Théâtre - Critique

Le Plaisir d’être honnête

Le Plaisir d’être honnête - Critique sortie Théâtre


Durant les trois heures que dure la représentation, la salle reste éclairée en permanence. Pas d’une même lumière constante et uniforme. D’une lumière qui passe par diverses variations de sources et d’intensités. Le plateau, lui, ne bénéficie d’aucun traitement spécifique. Il est inclus dans l’espace global du théâtre qui, ici, ne prévoit pas de séparation entre le domaine de l’acteur et celui du public. Comme si Marie-José Malis voulait ainsi nous signifier que nous sommes tous réunis (spectateurs et interprètes) pour appréhender, ensemble, dans un même mouvement d’exploration, de révélation, de pensée, le texte écrit par Luigi Pirandello en 1917 (Le Plaisir d’être honnête fut la première œuvre de l’auteur italien créée en France, en 1922, par Charles Dullin). Un texte passionnant (présenté dans une nouvelle traduction de Ginette Herry), dans lequel il est question d’artifice et de vérité, notions qui nous mènent bien plus loin que le simple rapport d’opposition qu’elles présupposent. Le motif narratif semble tout d’abord ordinaire. Une jeune fille porte l’enfant d’un homme marié. Son amant et sa mère demandent à un inconnu de l’épouser, afin de sauver l’honneur de la famille. 

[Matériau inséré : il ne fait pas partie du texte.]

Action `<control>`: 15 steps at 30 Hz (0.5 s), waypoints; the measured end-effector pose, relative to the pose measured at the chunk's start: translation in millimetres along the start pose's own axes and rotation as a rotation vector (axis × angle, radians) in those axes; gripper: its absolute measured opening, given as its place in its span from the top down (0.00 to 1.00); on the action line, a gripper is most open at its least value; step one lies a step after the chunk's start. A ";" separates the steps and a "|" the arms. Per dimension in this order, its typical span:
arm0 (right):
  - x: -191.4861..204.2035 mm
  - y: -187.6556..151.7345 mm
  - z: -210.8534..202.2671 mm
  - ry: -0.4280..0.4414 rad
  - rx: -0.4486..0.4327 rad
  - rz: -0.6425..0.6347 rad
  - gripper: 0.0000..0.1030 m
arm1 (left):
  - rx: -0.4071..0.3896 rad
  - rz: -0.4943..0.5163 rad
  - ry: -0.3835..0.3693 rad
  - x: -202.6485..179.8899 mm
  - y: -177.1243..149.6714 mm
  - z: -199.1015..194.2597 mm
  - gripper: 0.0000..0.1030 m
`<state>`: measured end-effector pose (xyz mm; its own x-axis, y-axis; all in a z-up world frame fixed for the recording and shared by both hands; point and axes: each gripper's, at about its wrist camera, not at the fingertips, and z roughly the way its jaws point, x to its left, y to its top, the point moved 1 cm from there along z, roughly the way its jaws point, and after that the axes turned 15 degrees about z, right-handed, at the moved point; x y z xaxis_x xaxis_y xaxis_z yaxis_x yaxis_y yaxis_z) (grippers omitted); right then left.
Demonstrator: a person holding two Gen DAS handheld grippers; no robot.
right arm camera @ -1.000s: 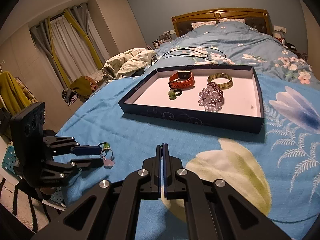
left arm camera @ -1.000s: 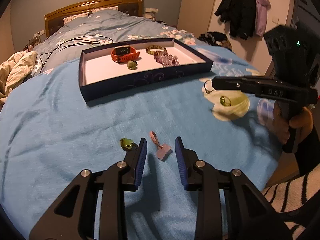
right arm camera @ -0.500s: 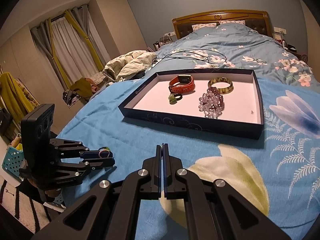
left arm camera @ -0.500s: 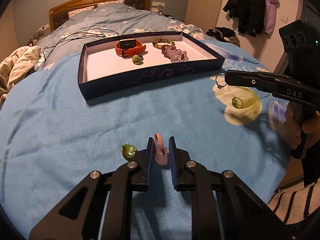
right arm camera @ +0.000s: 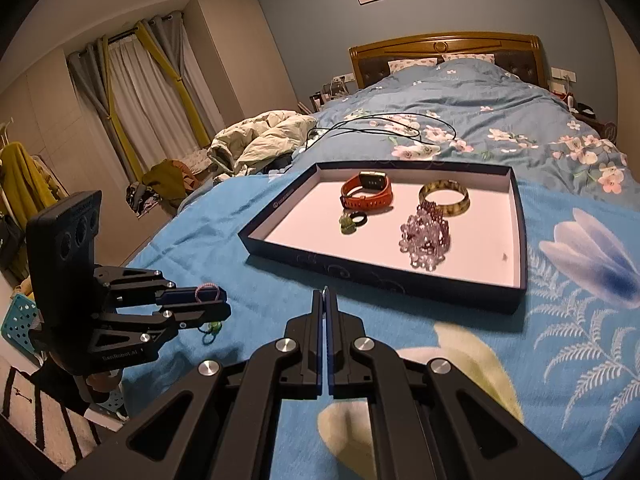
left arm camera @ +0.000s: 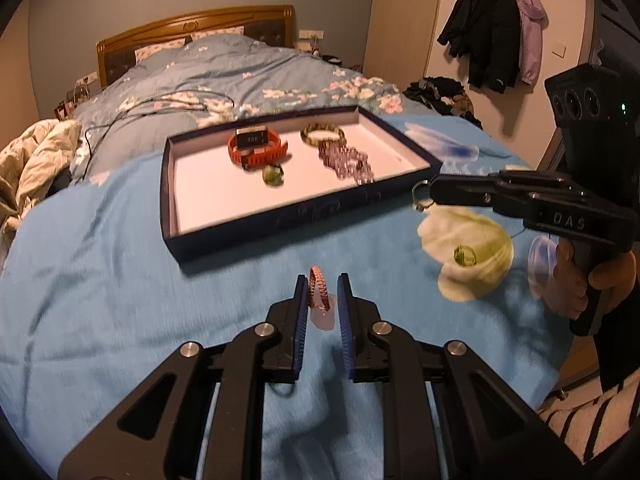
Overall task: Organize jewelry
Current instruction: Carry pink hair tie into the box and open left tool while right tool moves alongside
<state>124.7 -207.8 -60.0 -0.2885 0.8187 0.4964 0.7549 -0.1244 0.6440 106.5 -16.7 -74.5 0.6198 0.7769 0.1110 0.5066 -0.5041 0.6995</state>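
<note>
My left hand-held gripper (left arm camera: 323, 300) pinches a pink ring (left arm camera: 319, 286); right one (right arm camera: 326, 300) closed, empty. Four pieces fill the tray (left arm camera: 304, 216); three rings remain outside.

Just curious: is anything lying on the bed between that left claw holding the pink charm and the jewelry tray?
No. In the left wrist view, only bare blue bedspread lies between the left gripper with its pink charm and the tray.
</note>
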 end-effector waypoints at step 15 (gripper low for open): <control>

L’honnête mari d’une femme convenable

Les choses se compliquent lorsque celui qui accepte de devenir « l’honnête mari d’une femme convenable » transcende le simple jeu de rôle pour se réinventer en homme réellement, fondamentalement honnête. Il accède ainsi à la vérité de l’être qu’il a choisi de devenir. Un être nouveau, un être libre, auquel le comédien Juan Antonio Crespillo confère une profondeur très singulière. A ses côtés, sept comédiens composent les différentes couleurs d’une mosaïque théâtrale âpre et distendue. Une mosaïque traversée par de nombreux effets d’étirements derrière lesquels apparaît, à chaque instant, la signature de Marie-José Malis. Parfois on souffle de trop de lourdeur, parfois on s’agace d’une coquetterie, parfois on regrette que cette mise en scène exigeante flirte également avec une forme de naïveté, avec un esprit de sérieux qui pèse. Pourtant, cette proposition personnelle et pertinente résiste à toutes ces contrariétés. Car elle agit, au bout du compte, comme un prisme révélateur. Nous plaçant face au cœur palpitant du texte de Pirandello, Marie-José Malis parvient, au moins partiellement, à « émettre une parole qui coule dans un flux d’invention et de pensée ».

Manuel Piolat Soleymat    


Le Plaisir d’être honnête, de Luigi Pirandello (traduction de Ginette Herry, texte publié à L’avant-scène théâtre) ; mise en scène de Marie-José Malis ; création lumière de Jessy Ducatillon. Du 24 janvier au 12 février 2012. Les mardis et vendredis à 20h ; les mercredis, jeudis et samedis à 19h ; les dimanches à 17h. Comédie de Genève, 6 boulevard des Philosophes, 1205 Genève, Suisse. Tél : 00 41 22 320 50 01 ou sur www.comedie.ch. Durée de la représentation : 3h.